Several hundred kilometers onward, the forest came to an end. Glens remained densely wooded, intensely green; poplar, willow, cottonwood flanked valley streams, leaves pale and ashiver; stands of pine and beech crowned many ridges; but mostly the uplands belonged to grass, daisies, poppies, broom, thistle, in places a clump of ling remembering olden days. Lifthrasir Tor lifted straight from that growth, which cloaked its ruggedness in wind-ripples and small shouts of color. The trees at its feet had aged and died a century ago, after serving the aims of the scientists who themselves had learned everything here that they could and abandoned the site. Oak, thorn, and a high ash surrounded the building on the crest. White glimpses of it gleamed from among them.
Guthrie slanted his flitter down, landed, got out, and rolled up the narrow road to the top. A couple of machines were repairing it; otherwise he met sunshine, a lizard on a lichenous boulder, a pheasant taking flamboyant wing, a pungency of mint bruised by a wheel.
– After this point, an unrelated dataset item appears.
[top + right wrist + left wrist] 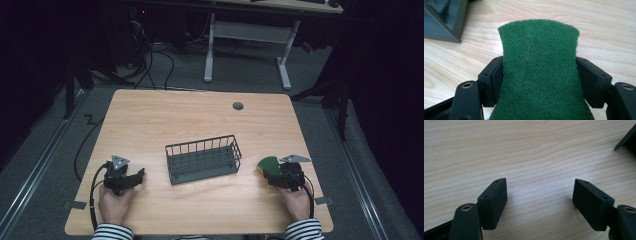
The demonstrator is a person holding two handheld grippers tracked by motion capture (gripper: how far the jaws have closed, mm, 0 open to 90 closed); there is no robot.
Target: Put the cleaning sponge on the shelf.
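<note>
1. The green scouring pad point(539, 72) sits pinched between the right gripper point(280, 176) fingers point(492, 80), low over the surface's right front.
2. The left gripper point(539, 195) fingers are spread, empty.
3. A wire basket point(203, 159) stands mid-surface point(200, 112).
4. Behind: grey floor point(240, 75), cables, a white-legged desk point(247, 30).

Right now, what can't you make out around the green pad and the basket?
- Green pad: its near end is cut off by the bottom edge of the right gripper view; in the high view the right tool covers most of it.
- Wire basket: its floor is too small and dark in the high view to judge.
</note>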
When he reached the grove, wind soughed through the branches overhead and set light a-flicker on the moss and mould beneath.
Half decked in ivy, the station had become a sanctum. Guthrie entered into cool dimness and a murmur of activity, soft as the blood-beat in brain or heart. Robots received him with a deference not quite robotic; unforced, it was like the honor given a beloved. They conducted him past arrays wherein pulsed electronics, photonics, quantum nucleonics, the artifact part of Demeter, to a room at the core. There they took the case that housed his psyche from the machinery it controlled and linked it into the device that she had ordered made for him alone.